By the time he turns six, he thinks that heroes are still cool, but he is acutely aware that they are still people. He doesn’t look up to them anymore. When the apathy sets in, becoming a hero is a distant dream, especially when it’s hard enough just to wake up every day.
When his quirk finally manifests, and he accepts that his life is much more limited than he previously thought, the memory of his dreams to be a hero are hard to even recall. Sure, he supports what they do. And quirks are still interesting, but whatever he writes in his notebooks are more idle observations when he is bored, just a subconscious thought he jots down. They aren’t spreads spanning multiple pages, focused on a hero. They are just a means to pass the time. You get used to being observant after experiencing so much malicious kindness and ill-intentioned generosity.
Most days, when he is bored he focuses on his own quirk, sentient and responsive.
What grows when you only have the dark for company?
Izuku had never been afraid of the dark. When you give that which is deep and dark a chance to grow, it festers far inside of you. Roots itself in the hollows of your ribcage to grow alongside you.
Somewhere along the way, Izuku starts to associate that tangle of darkness with safety. With warmth, with kindness. He asks the dark to hold him close and seeks refuge in shadows.
Izuku grows a monster in his ribcage, but the monster is gentle with him, sweet.
He tells the dark to make a home inside him, and welcomes it with cupping hands, telling it to keep him safe and far away. It whispers to him sometimes, “ I will kill you one day,” and Izuku should be afraid but there is distress in those whispers, so he curls further into the dark and tells it, “It’s not your fault.” His quirk didn’t ask to be this way, and Izuku has learned so much about the things you cannot control, so he forgives , eyes knowing and so tired.
Growing a monster takes a lot out of you. It thins out Izuku’s face and makes him paler than ever. His bones start to jut out and his joints hurt but he does not regret it. It’s true, the dark will kill him one day. But it will be gentle and soft, and he will not be alone.
He finds that he doesn’t need apathy anymore, not with his quirk. His quirk is protective, and shields him from the worst of things. At night, it wisps out his body, dark and insubstantial, twining around his fingers. Izuku giggles quietly, deciding that this companionship is well worth his shortened lifespan.

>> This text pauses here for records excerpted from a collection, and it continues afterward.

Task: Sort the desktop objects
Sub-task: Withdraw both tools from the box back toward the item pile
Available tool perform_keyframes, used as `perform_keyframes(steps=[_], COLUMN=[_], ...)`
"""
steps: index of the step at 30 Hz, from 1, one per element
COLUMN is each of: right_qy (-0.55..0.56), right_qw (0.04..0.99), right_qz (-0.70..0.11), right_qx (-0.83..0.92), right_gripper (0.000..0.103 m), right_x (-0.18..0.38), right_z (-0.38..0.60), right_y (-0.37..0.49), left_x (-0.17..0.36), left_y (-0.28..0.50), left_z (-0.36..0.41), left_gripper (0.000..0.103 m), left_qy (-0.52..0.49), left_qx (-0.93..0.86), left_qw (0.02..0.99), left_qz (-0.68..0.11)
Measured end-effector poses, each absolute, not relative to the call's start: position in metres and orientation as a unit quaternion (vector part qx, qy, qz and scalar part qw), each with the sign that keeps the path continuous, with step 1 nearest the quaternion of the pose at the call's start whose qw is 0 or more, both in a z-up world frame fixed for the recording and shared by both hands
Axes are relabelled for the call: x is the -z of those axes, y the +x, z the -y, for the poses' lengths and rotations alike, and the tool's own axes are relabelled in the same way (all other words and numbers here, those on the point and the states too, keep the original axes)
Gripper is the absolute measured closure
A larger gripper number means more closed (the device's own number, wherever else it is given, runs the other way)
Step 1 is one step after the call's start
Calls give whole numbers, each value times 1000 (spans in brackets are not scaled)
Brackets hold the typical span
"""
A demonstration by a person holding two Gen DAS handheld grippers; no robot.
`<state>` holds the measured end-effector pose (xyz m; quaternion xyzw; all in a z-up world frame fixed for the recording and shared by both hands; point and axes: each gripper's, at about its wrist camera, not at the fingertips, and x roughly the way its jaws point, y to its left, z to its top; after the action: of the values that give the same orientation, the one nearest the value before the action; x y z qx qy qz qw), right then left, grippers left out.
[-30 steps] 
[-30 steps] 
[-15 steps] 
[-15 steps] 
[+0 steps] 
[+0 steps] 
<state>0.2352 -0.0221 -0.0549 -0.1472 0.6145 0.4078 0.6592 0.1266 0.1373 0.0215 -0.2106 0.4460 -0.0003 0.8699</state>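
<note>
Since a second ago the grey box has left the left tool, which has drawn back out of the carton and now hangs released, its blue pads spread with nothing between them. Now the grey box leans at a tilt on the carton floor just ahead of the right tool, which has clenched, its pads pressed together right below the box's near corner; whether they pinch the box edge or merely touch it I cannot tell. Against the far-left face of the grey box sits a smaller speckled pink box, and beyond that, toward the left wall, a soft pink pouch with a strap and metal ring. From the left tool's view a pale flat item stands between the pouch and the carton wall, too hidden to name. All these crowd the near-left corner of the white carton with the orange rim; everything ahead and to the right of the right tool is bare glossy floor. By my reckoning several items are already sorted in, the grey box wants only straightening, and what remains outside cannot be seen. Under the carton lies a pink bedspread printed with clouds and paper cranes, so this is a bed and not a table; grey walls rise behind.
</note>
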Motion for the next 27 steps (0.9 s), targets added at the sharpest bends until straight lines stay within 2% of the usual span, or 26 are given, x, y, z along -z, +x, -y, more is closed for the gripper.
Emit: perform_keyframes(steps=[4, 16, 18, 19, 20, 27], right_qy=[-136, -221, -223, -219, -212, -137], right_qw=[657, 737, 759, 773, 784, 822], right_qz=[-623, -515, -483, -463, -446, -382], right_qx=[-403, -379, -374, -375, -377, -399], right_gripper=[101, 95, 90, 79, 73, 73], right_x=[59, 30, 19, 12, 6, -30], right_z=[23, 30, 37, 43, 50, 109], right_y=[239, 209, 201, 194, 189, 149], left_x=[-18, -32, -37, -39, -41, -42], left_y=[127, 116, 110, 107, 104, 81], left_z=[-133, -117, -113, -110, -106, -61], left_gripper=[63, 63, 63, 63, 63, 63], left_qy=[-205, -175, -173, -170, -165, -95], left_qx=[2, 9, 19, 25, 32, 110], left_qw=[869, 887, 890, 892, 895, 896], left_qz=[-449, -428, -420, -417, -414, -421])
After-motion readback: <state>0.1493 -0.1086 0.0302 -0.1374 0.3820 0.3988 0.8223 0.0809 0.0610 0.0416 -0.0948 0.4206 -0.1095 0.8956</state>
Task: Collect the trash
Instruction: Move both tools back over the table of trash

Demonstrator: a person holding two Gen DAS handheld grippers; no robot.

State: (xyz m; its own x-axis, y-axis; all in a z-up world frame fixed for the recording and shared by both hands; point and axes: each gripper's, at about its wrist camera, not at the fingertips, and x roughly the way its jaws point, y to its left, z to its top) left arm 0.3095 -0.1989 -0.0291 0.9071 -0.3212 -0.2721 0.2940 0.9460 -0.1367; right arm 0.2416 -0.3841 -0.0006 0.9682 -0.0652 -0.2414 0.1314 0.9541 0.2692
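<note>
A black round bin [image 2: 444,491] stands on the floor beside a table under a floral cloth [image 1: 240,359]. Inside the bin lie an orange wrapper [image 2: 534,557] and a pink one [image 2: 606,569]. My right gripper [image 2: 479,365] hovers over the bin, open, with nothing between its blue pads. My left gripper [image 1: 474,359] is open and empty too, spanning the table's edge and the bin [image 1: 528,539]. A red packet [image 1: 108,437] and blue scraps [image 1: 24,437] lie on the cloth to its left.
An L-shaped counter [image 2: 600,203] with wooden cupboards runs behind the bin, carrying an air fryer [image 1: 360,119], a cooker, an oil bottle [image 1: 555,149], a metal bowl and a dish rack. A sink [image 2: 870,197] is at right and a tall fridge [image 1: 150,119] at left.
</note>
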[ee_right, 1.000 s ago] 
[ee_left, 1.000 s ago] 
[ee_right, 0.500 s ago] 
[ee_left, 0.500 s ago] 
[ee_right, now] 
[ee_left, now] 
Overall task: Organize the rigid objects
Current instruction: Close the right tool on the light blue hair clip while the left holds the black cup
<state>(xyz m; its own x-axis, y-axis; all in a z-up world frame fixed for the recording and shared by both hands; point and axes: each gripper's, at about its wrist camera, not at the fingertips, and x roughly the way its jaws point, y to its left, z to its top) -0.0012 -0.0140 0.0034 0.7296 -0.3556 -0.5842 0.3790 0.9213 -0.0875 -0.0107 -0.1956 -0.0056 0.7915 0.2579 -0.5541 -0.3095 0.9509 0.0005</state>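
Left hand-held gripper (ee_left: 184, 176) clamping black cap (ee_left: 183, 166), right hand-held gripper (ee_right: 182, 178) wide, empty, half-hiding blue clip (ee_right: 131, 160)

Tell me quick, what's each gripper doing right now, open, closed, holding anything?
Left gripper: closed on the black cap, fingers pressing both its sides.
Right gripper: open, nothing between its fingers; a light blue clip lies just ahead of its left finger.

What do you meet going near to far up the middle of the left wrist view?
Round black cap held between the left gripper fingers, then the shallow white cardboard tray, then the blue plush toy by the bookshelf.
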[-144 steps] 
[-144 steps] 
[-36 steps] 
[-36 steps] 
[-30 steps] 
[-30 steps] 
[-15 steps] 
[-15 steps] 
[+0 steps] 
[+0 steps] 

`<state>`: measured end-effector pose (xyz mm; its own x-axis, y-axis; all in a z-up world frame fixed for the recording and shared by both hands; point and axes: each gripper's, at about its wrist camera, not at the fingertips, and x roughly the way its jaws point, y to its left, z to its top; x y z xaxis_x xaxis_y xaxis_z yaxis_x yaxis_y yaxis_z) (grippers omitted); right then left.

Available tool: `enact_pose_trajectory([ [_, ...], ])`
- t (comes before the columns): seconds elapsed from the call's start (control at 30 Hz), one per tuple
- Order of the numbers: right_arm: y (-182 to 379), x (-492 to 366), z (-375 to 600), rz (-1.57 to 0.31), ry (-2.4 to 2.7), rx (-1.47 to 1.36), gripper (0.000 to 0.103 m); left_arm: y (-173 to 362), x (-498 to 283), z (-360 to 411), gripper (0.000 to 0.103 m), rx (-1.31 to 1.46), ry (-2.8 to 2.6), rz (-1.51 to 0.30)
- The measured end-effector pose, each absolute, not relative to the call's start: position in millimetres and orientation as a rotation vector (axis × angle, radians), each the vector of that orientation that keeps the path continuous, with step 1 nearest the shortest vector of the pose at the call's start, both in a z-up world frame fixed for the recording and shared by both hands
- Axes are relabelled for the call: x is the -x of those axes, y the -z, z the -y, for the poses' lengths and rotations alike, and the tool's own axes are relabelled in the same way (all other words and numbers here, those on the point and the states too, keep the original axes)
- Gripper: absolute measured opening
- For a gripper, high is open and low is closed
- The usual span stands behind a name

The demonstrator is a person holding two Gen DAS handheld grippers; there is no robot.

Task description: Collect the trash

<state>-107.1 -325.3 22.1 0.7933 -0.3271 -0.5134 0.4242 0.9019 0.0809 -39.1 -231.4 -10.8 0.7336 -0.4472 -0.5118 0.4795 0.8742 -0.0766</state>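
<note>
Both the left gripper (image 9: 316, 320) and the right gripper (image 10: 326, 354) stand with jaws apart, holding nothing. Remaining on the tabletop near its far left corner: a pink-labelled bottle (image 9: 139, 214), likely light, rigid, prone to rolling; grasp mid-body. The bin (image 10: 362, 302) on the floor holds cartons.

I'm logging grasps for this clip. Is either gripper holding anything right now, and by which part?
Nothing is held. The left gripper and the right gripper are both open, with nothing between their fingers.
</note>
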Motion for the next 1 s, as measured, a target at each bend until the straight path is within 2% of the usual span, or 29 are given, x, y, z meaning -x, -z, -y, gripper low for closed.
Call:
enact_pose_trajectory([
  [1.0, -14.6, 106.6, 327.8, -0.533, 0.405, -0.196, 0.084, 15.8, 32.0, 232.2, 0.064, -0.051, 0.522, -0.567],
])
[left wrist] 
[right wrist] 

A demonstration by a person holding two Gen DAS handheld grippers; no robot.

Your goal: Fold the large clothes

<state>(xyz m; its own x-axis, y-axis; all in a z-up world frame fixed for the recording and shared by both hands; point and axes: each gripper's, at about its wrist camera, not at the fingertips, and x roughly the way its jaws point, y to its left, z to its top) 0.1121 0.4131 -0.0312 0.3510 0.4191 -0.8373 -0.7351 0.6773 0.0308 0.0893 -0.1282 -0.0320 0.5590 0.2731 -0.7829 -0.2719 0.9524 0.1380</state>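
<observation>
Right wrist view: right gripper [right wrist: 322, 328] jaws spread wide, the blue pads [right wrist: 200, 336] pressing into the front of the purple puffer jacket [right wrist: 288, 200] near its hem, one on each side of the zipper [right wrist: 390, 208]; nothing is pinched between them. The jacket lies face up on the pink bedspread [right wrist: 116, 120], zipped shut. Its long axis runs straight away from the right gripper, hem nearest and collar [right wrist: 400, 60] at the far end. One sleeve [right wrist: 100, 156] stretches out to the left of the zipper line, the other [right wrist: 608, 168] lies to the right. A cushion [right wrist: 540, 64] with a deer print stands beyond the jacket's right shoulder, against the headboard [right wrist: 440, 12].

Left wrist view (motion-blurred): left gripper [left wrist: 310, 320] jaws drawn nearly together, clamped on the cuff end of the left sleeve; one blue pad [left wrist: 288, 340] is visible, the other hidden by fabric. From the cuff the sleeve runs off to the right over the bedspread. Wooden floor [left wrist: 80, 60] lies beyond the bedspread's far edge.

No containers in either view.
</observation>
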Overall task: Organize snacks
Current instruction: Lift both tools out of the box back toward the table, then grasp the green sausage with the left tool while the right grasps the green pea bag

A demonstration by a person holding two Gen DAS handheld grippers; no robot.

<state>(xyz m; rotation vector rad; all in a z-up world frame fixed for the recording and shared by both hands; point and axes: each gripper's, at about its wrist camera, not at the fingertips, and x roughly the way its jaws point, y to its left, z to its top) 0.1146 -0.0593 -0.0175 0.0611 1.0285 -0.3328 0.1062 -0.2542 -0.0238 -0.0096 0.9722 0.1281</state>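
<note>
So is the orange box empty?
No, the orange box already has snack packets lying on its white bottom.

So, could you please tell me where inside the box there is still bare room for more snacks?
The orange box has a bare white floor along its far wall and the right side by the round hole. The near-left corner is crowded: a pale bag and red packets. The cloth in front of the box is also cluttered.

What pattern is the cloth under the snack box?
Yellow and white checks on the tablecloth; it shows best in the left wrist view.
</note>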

It’s hard, keeping his quirk under wraps during the day. It pulls at his seams, and hollows his eyes, but it feels necessary. After being quirkless for so long, he doesn’t want to share his quirk with the world anymore. He’s sure they’d label him as villainous anyways. It doesn’t help that it’s nature is inherently destructive. He doesn’t blame his quirk though, it doesn’t know how to be anything but destructive, it doesn’t have a choice. It just makes it a little harder for Izuku to keep things quiet.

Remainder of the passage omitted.